AVAILABLE DATA:
[Start of section]

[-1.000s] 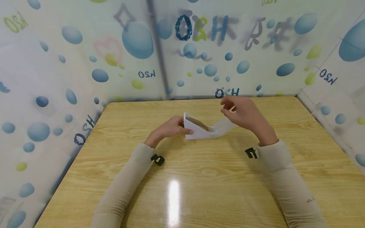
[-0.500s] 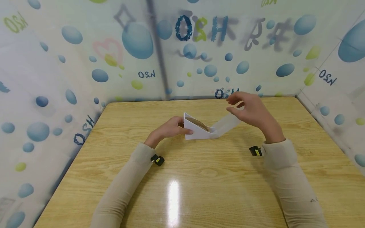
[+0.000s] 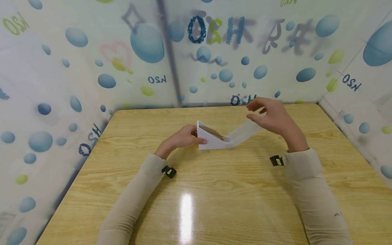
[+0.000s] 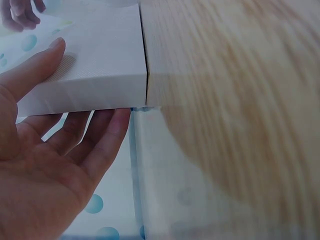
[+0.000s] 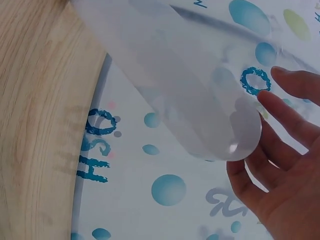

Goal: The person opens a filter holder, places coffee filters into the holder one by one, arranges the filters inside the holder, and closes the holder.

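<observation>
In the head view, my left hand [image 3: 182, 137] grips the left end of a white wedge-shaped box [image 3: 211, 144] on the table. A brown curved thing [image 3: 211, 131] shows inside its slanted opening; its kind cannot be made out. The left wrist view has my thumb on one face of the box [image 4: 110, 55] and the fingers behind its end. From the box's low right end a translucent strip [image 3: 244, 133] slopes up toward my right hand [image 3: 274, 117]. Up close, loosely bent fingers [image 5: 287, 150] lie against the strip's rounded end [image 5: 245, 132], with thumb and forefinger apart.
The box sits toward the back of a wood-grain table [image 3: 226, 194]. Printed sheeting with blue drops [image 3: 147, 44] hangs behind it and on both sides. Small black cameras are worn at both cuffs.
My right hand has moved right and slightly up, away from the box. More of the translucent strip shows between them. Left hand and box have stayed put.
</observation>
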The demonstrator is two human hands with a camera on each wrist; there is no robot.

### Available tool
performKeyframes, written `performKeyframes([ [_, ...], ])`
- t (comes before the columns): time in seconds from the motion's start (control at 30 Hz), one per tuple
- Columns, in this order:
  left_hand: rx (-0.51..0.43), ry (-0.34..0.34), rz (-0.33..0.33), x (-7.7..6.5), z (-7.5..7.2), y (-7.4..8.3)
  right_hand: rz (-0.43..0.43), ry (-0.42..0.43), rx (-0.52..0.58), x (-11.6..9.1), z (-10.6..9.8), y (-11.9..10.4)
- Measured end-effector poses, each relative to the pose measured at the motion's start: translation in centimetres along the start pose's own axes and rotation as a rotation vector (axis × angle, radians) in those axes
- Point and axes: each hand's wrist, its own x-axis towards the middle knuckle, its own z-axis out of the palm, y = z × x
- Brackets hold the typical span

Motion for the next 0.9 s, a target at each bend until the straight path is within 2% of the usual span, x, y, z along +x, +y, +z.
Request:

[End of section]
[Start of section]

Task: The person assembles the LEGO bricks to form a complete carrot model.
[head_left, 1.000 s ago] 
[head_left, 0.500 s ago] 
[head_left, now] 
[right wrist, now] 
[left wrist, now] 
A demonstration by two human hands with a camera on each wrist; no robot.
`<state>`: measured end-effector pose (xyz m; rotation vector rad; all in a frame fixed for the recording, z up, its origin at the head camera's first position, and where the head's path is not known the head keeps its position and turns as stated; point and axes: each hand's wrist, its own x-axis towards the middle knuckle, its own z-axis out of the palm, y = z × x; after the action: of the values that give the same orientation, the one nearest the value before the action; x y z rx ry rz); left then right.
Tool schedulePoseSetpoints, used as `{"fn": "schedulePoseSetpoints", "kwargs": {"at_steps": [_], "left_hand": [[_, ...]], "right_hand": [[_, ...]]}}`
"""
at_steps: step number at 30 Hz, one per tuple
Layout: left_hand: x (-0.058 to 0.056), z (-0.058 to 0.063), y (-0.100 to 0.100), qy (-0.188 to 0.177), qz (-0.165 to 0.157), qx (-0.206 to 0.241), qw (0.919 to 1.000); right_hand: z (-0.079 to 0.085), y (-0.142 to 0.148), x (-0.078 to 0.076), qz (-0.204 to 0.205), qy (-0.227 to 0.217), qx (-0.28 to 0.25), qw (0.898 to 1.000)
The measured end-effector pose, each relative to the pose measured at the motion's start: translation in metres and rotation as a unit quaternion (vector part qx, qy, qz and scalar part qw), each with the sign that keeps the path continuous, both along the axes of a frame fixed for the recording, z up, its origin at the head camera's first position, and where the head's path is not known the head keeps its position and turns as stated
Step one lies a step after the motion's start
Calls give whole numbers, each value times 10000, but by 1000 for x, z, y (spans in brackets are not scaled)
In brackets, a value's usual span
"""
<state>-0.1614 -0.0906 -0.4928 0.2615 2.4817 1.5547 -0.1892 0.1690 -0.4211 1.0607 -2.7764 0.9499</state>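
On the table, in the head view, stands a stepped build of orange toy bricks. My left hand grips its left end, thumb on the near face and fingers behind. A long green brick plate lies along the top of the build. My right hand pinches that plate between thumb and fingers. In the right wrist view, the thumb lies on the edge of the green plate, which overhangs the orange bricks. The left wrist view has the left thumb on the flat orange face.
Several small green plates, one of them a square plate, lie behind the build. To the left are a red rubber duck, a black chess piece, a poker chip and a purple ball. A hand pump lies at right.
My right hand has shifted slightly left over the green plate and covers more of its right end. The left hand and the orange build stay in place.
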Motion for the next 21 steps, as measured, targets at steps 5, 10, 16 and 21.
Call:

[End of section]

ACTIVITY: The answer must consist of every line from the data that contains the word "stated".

ANSWER TO THIS EXERCISE:
`<state>`: measured end-effector pose (xyz m; rotation vector rad; all in a frame fixed for the recording, z up, its origin at the head camera's first position, and where the head's path is not known the head keeps its position and turns as stated; point and axes: each hand's wrist, its own x-axis towards the middle knuckle, its own z-axis out of the palm, y = z × x; after the action: of the values that give the same orientation, the one nearest the value before the action; x y z rx ry rz); left then right.
The measured end-effector pose, each relative to the pose measured at the motion's start: translation in metres and rotation as a unit quaternion (vector part qx, qy, qz and scalar part qw), each with the sign that keeps the path continuous, both along the axes of a frame fixed for the recording, z up, its origin at the head camera's first position, and where the head's path is not known the head keeps its position and turns as stated

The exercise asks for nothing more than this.